Thank you for the opportunity to reply to the letter by our colleagues, in which an important point is addressed regarding the interpretation of liver stiffness measurements (LSMs), performed by transient elastography, in population-based studies. The letter is in reference to our article published in HEPATOLOGY in January 2016, in which we described our observations among 3,041 presumed healthy individuals who had undergone hepatic ultrasonography and transient elastography measurements. In this population, we found a median LSM of 4.7 kPa (interquartile range 3.8-5.8), and in 5.6% LSM was ≥8.0 kPa. At this 8.0 kPa cutoff, in most studies as well as in clinical practice, liver fibrosis is diagnosed or, at least, suspected. Thiele et al. rightfully state that liver stiffness does not automatically equate with liver fibrosis, especially in populations with low prevalence of chronic liver disease. We fully agree. However, the true prevalence of liver fibrosis in the general population is unknown. This is because liver biopsy, which is the gold standard of liver fibrosis assessment, is not appropriate for use in the general population, considering its invasive nature. This leaves noninvasive tests, such as transient elastography, as the only usable screening options, albeit with limitations.
The real question is how healthy this presumedhealthy population truly is, given the fact that 24% had abnormal liver enzymes (in which 11.3% had LSM ≥8.0 kPa versus 3.7% in those with normal liver enzymes) and 32.8% had ultrasonographic evidence of nonalcoholic fatty liver disease (NAFLD) (in which 8.4% had LSM ≥8.0 kPa versus 3.5% in those without NAFLD). Furthermore, in the only other populationbased study in Caucasians, by Roulot et al., measuring liver stiffness in 1,190 adults attending a medical checkup, 7.5% were found to have LSM ≥8.0 kPa. It is noteworthy that in all cases an underlying liver disease was found, most of them NAFLD. Given the current NAFLD epidemic, maybe the general population is no longer a low-prevalence population for chronic liver diseases.
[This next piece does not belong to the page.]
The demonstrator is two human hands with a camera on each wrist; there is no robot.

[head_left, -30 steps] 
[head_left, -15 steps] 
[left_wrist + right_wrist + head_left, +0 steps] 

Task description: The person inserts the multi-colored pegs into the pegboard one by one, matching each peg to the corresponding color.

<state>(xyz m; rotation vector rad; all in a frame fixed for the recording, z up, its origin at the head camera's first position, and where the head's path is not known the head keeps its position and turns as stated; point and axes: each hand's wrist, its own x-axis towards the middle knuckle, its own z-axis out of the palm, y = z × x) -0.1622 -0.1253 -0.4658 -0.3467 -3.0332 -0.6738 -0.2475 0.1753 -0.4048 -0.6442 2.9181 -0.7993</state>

We therefore agree with Thiele et al. that early detection of chronic liver disease in the general population is of utmost importance and deserves appropriate attention. In fact, this has become the goal of a recently established research network of European centers for investigation of early detection of chronic liver diseases in the general population. This effort is led by Dr. Gines from the Barcelona group and includes several European investigators, including the group by Thiele et al. and the undersigned. Hopefully, in the near future, we will learn from this effort and develop better tools for screening. Until then, the existing noninvasive tools, including transient elastography and serological markers, are likely going to be the only screening tools at our disposal in the general population. Interpretation of these findings should always be balanced against the background prevalence, diagnostic performance, and possible confounders.